Nessun dubbio può invece nutrirsi in ordine all'ammissibilità della prova testimoniale: "Nei confronti del fallimento anche le testimonianze sono ammissibili come prova del credito (e della sua anteriorità rispetto alla dichiarazione di fallimento) quando non sia richiesta la forma scritta ad probationem, come nei mutui di somme di denaro non regolati da leggi speciali." (Cass. civ. n. 3347/1994).
Occorre peraltro rimarcarne la specifica inammissibilità allorché si tratti dell'escussione di creditori concorrenti nel fallimento, quindi legittimati a spiegare intervento, ai sensi dell'u.c. dell'art. 98 L.F., e pertanto soggetti al generale divieto di cui all'art. 246 c.p.c.
Perfettamente ammissibile è anche l'istanza di esibizione delle scritture contabili o documenti del fallito.
Il destinatario del relativo ordine non potrà che essere il Curatore, parte in senso formale del giudizio di opposizione, nonché detentore di tali scritture o documenti, di cui, con il fallimento, ha difatti assunto la custodia ed esclusiva disponibilità, ai sensi dell'art. 88 L.F. (Il Curatore prende in consegna … insieme con le scritture contabili e i documenti del fallito).

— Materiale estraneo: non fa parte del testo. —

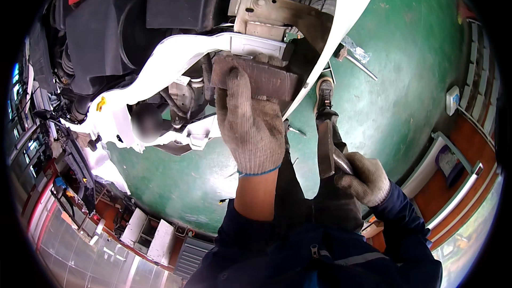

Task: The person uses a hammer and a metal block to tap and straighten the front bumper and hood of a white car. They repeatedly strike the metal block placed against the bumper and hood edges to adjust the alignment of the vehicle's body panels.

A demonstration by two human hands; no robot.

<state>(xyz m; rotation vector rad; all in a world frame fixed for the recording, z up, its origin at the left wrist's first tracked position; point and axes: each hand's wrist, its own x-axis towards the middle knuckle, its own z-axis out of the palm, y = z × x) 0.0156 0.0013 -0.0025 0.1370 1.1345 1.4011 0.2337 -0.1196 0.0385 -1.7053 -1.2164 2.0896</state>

Da ultimo, occorre sottolineare come oggetto di concorde riconoscimento sia la possibilità di fondare il giudizio sulla base di mere presunzioni, purchè rispondenti ai requisiti di cui all'art. 2729 c.c.
Come fonti indiziarie privilegiate, si è soliti indicare le prove raccolte in altro procedimento, in particolare, quello pendente in sede ordinaria sullo stesso diritto di credito e, perciò, dichiarato improseguibile, per effetto della dichiarazione di fallimento ("A seguito del fallimento del debitore è improseguibile davanti al giudice di cognizione ordinaria -e va, pertanto trasferita nella sede prevista per formazione del passivo fallimentare- l'azione di mero accertamento, quando la relativa pronuncia costituisce la base concettuale di una pretesa creditoria deducibile in sede concorsuale, salvo che il creditore non dichiari espressamente di voler utilizzare il titolo così ottenuto contro l'imprenditore solo dopo il suo ritorno in bonis": Cass. n. 11038/1991).